Nagorik Natya Sampraday
- Formation: 1968
- Type: Theatre group

= Nagorik Natya Sampraday =

Bangladeshi theatre company

Nagorik Natya Sampraday is a Bangladeshi theatre company. Established in 1968, it was the first theatre group in Dhaka and started performing plays on stage in 1972. The chairperson of the group is the actor and director Aly Zaker and his wife, actress Sara Zaker, is the vice-chairperson. As of December 2018, Nagorik had performed 46 different productions.

== History ==
The group was founded in 1968 in pre-independence Bangladesh at the residence of journalist and TV personality Fazle Lohani, with the actor Ataur Rahman, and playwright Zia Haider. The troupe produced plays for TV and radio during the East Pakistan era, but could not bring plays to the stage. After Bangladesh gained independence, the troupe staged their first stage production, Michael Madhusudan Dutta's "Buro Shaliker Ghare Ro" in 1972. On 3 February 1973, Nagorik performed the first ever ticketed play in Bangladesh, with Badal Sarkar's "Baki Itihash", directed by Aly Zaker, being staged at the British Council Bangladesh auditorium. Since then, the troupe has regularly staged plays at the Bangladesh Mahila Samiti and Guide House stages.

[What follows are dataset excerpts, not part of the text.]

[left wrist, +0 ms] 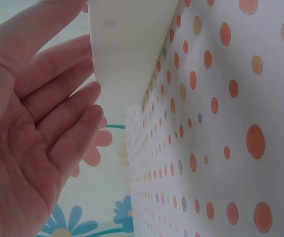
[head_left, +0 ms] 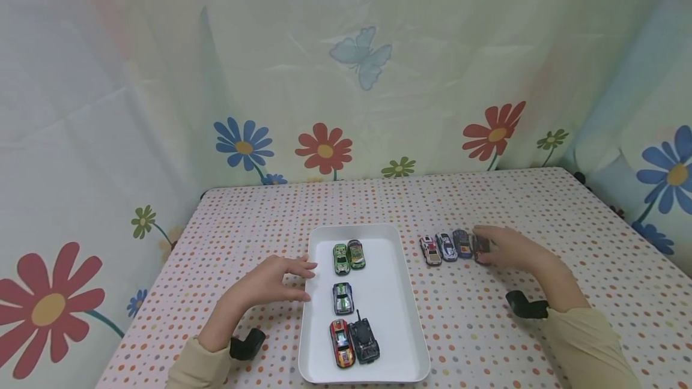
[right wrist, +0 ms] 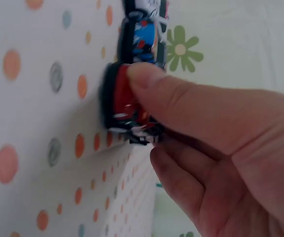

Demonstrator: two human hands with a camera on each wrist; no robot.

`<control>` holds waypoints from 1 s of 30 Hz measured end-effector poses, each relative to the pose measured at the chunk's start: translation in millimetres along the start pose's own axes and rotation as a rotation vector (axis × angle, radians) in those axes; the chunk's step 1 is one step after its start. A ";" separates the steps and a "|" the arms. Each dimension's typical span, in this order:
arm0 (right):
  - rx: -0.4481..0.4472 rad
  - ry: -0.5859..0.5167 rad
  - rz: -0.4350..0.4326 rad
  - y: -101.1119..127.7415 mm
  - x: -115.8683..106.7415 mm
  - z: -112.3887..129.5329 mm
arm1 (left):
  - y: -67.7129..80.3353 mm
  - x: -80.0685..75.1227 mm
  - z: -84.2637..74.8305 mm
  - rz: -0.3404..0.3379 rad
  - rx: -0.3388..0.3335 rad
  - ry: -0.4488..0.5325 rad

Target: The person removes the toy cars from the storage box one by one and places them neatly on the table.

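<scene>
A white tray [head_left: 389, 293] holds several toy cars. Two green toy cars [head_left: 342, 259] are side by side near its far end, and a silver, green and blue one [head_left: 343, 299] lies mid-tray. Nearer me are a red and yellow toy car [head_left: 342, 343] and a black toy tank [head_left: 364, 339]. My left hand [head_left: 272, 281] is at the tray's left rim, fingers extended. To the right of the tray, my right hand [head_left: 508, 249] pinches a red and black toy car [right wrist: 127, 98] between thumb and fingers, at the end of a row.
Beside the held car stand a blue toy car [head_left: 462, 244], a white and blue one [head_left: 446, 247] and a white and red one [head_left: 430, 250]. A dotted cloth [head_left: 259, 221] covers the table. Flowered sheets [head_left: 411, 77] hang behind and at the sides.
</scene>
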State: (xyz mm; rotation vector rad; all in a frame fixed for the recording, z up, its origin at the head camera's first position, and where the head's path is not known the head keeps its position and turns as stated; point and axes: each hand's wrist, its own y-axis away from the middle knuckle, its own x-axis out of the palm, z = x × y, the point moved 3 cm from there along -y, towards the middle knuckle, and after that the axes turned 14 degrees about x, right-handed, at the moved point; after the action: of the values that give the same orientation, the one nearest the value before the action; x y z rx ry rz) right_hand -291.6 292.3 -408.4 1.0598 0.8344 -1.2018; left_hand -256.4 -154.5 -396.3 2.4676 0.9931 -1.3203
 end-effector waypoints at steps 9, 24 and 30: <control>-0.046 -0.034 0.008 -2.7 1.8 -8.2 | 0.4 0.9 0.3 -0.006 -0.003 -0.007; -0.312 -0.136 -0.288 53.6 -48.9 93.4 | 1.0 -1.5 -1.2 -0.007 0.007 0.005; -0.535 -0.117 -0.208 73.6 -13.2 157.5 | 0.7 -0.5 -1.1 -0.003 0.011 -0.001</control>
State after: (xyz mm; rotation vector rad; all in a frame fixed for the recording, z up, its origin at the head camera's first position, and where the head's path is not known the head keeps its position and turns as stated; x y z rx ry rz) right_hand -227.0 149.0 -332.9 0.4727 1.1147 -1.1100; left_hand -255.4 -154.8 -395.4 2.4742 0.9916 -1.3317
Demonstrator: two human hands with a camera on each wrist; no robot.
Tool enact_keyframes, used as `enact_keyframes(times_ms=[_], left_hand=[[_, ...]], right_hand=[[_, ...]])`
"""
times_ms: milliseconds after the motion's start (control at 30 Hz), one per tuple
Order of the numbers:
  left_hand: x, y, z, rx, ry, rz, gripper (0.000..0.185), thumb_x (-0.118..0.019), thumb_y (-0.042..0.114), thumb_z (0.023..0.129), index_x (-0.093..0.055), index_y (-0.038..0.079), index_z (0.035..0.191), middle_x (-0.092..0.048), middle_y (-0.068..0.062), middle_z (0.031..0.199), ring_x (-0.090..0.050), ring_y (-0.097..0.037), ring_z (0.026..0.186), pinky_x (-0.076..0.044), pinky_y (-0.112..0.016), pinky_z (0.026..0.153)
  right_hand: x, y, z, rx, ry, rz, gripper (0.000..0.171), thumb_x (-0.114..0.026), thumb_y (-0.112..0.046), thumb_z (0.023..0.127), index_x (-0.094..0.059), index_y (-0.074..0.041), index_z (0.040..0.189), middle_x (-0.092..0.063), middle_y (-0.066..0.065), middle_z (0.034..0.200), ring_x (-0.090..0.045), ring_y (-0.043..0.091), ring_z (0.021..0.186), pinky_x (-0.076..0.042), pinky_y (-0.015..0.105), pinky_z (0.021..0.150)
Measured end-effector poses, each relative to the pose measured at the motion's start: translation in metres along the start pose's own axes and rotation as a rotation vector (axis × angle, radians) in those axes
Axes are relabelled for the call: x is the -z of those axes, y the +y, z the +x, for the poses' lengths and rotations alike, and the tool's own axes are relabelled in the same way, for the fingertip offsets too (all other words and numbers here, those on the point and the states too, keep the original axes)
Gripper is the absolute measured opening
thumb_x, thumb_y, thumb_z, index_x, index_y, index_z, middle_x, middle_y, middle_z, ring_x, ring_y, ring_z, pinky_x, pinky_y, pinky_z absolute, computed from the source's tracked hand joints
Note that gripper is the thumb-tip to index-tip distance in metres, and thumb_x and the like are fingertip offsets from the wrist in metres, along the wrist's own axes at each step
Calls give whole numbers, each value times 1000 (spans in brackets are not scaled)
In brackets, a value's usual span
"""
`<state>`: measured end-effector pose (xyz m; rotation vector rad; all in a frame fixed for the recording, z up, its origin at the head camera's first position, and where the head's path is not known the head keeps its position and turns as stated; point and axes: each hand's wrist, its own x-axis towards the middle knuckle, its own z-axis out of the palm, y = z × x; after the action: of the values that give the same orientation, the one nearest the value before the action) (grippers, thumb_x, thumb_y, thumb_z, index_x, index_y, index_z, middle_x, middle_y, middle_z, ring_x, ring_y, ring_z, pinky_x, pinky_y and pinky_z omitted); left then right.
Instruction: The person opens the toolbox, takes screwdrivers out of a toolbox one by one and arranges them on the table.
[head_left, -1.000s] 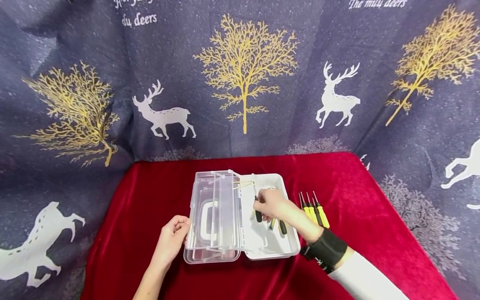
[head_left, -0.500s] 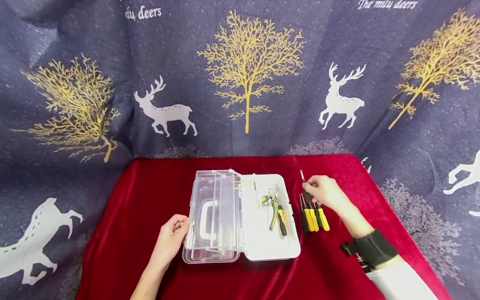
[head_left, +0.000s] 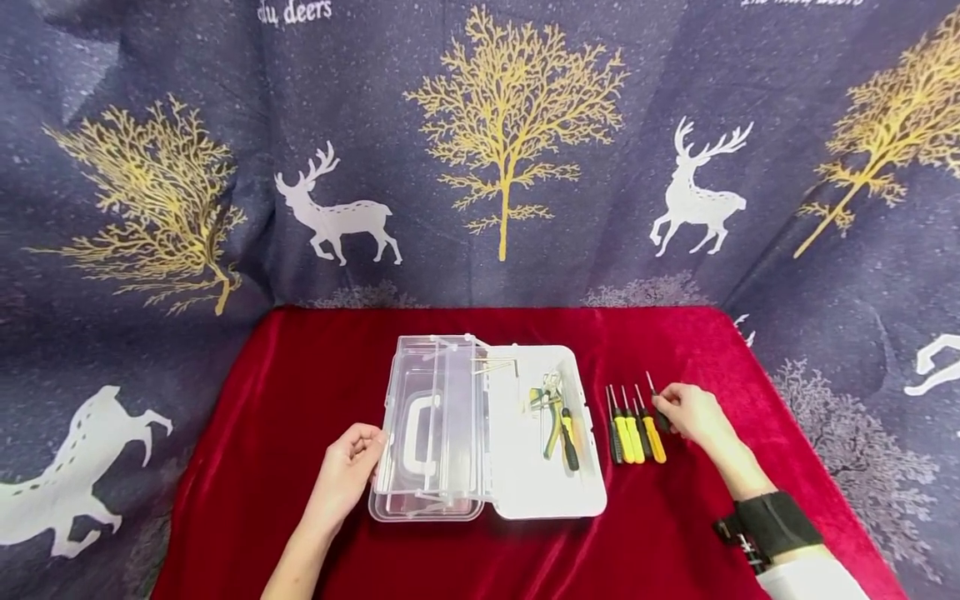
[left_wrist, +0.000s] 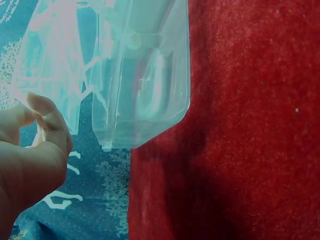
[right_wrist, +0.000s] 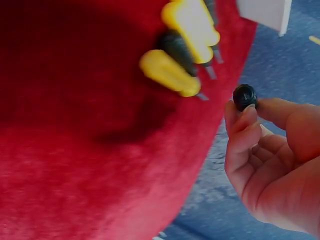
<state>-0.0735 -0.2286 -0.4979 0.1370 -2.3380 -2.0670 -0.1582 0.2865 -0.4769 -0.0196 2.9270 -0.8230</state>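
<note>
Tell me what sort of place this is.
Probably an indoor tabletop set up for handling tools: a printed deer-and-tree backdrop hangs behind, a red velvety cloth covers the work surface, and an open toolbox sits beside a row of screwdrivers.

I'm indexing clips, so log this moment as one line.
left grip: at clear lid edge; right grip: pinches black-handled screwdriver; beside: screwdriver row; white base: pliers

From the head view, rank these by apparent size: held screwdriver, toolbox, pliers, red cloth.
Red cloth
Toolbox
Pliers
Held screwdriver, by visible part; the right hand hides some, so its full size is unsure.
</note>
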Motion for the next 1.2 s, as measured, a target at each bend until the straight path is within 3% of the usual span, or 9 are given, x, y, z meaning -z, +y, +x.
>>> enact_keyframes(times_ms=[367,733,1200], left_hand=[[-1,-1,0,15,2,-5,17,-62,9,105,-62,-8,104,-58,-2,76,-53,-8,58,-48,-22,55],[-2,-2,1,-9,7,1,17,-61,9,105,-61,-8,104,-58,-1,75,-53,-8,57,-48,-23,54],[-1,-3,1,28,6,-1,17,-62,10,105,-62,-7,105,-59,-2,75,-53,-9,59,-47,-22,55]], right_hand=[[-15,29,-5,-79,-47,-1,19,-66,-17,98,-68,-1,86,-59,2,57,-59,16,50,-48,31,49],[-24,35,-6,-138,-73,27,20,-67,-18,97,-69,-1,87,-61,2,60,-60,15,51,-51,31,49],[-29,38,-7,-157,-66,46,16,-65,-15,96,-67,1,90,-60,2,59,-58,15,51,-50,30,48]])
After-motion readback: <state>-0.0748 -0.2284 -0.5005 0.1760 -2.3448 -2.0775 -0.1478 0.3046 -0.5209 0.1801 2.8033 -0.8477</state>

Over the decades, Nagorik has held productions of plays by playwrights William Shakespeare, Molière, Albert Camus, George Bernard Shaw, Bertolt Brecht and Anton Chekhov, as well as works of Bangla literature by Rabindranath Tagore, Michael Madhusudan Dutt, Dwijendralal Ray, Buddhadeva Bose, Syed Waliullah, Humayun Ahmed and Syed Shamsul Haque. Some of their most iconic productions include "Dewan Gazi'r Kissa", "Achalayatan", "Nuroldiner Sarajibon", "Irsha", "Roktokorobi", "Galileo" and "Opekkhoman".

In April 2018, Nagorik celebrated its Golden Jubilee with a three-day event at Dhaka's Mahila Samiti on Bailey Road. The celebrations included a variety of cultural programmes with songs by Farhin Khan Joyita, and elocution and recitation by Asaduzzaman Noor, Ataur Rahman, Abul Hayat, Nima Rahman and Naila Tarannum Kakoli. There were also stagings of snippets of the troupe's past plays, as well as the premiere of the troupe's newest play, an adaptation of "The Open Couple" by Italian playwrights Dario Fo and Franca Rame. Additionally, the creation of The Nagorik Grant for Creativity in Theatre, and memorial awards dedicated to the late Syed Shamsul Haque and the late Khaled Khan, were announced.

=== Stage productions ===
- Life of Galileo by Bertolt Brecht (2018): In October 2018, a Bangla language adaptation of Brecht's play about the 17th-century Italian polymath Galileo Galilei was performed with Aly Zaker playing the title character. The play marked a return to acting on the stage for Asaduzzaman Noor, who was the Minister of Cultural Affairs at the time. The play was translated by Professor Abdus Selim. The play was performed at Dhaka's Mahila Samiti and Shilpakala Academy.
- The Open Couple by Dario Fo (2018): The two-character play was performed by Sara Zaker and Ziaul Hasan Kislu in May 2018 at Mahila Samiti. The play was adapted and directed by Zaker. In November 2018, Nagorik performed the play in London as part of the London Borough of Tower Hamlets' festival: Season of Bangla Drama

== Notable members ==
Some of Bangladesh's biggest cultural names have been involved with the troupe - Aly Zaker, Sara Zaker, Asaduzzaman Noor, Syed Shamsul Haque, Ataur Rahman, Enamul Haque, Lucky Enam, Abul Hayat, and Khaled Khan, among others.